The point of this post, however, is not how well an agency of the ‘60s mirrors our agency today but how, even though the show is about the agency community in NY in the ‘60s, it seems to market itself like a 21st century agency. How have they done that? By having a presence that goes beyond the realms of the show itself, and I’m not talking about just the usual “About the show”, IMDb listings or online access to the episodes on their official website.
They have created:
- Sterling Cooper’s online portfolio featuring all the work that they present to clients and even doodles that the art directors might have drawn during some of the meetings. Being a collector of ads, I found this thoroughly engaging
- Twitter accounts of every character in the show, right from the Creative Director, around whom the show revolves, to his wife’s (or should I say *SPOILER’S ALERT*: ex-wife’s) maid. Every character tweets not as the actors but the characters themselves. Considering that Mad Men has a lot of under-currents in their scenes that go unsaid, the Twitter pages seem to, in a sense, bring the under-currents to the surface and engage viewers in between episodes and especially during the long-breaks in between seasons.
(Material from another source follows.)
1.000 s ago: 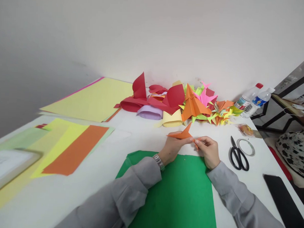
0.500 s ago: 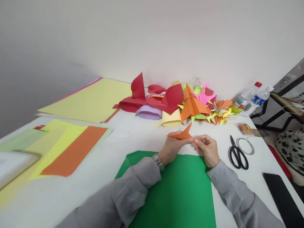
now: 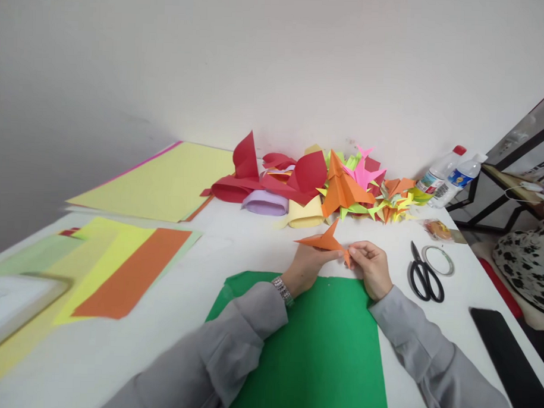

Not only that, they even reward the show’s followers.
How, you ask?
If you’re a fan of Mad Men, the show, you start following @_Madmen on twitter, and next thing you know you have @_DonDraper (the Creative Director of Sterling Cooper, who women seem to swoon over) starts following you. Fans, especially female ones, get quite the kick when they realize The Don Draper is following them on Twitter. (Believe me, they do...I speak from witnessing the frenzy, first-hand)
The number of shows and movies that live beyond the realms of their celluloid selves are numerous. But, what are the lessons that we as marketers could possibly learn from them. Here are a few I could think of. Feel free to add or correct me if I’m wrong:
- Create a continuous presence that goes beyond the realms of your product or service
Whether it’s Barney’s blog posts that feed into the next episode of HIMYM or @_DonDraper following you on Twitter, each of the shows have built a presence that engages viewers and has a conversation with them beyond the realms of the 30-minute or 45-minute show. The more brands start having such a conversation with their consumers, the more loyal consumers it can build
- Create sticky properties or personalities
Properties such as JK Rowling’s “Fantastic Beasts and Where to Find Them” or Barney’s “The Bro Code” (books that are featured in the books or shows) are properties that tell us more about the show or book. JKR’s “Fantastic Beasts and Where to Find Them” even has doodles that Harry and Ron have allegedly drawn in class. These properties were not even advertised as separate products.
If the property or personality is sticky enough, your brand’s uber-loyalists will discover it themselves (with a bit of some smart search engine optimization) and spread its existence to those who aren’t as involved with the brand. As we all know, WOM is a far more authentic form of advertisement than a takeover of city landmarks or roping in celebrity endorsers
How many other lessons did I miss out on?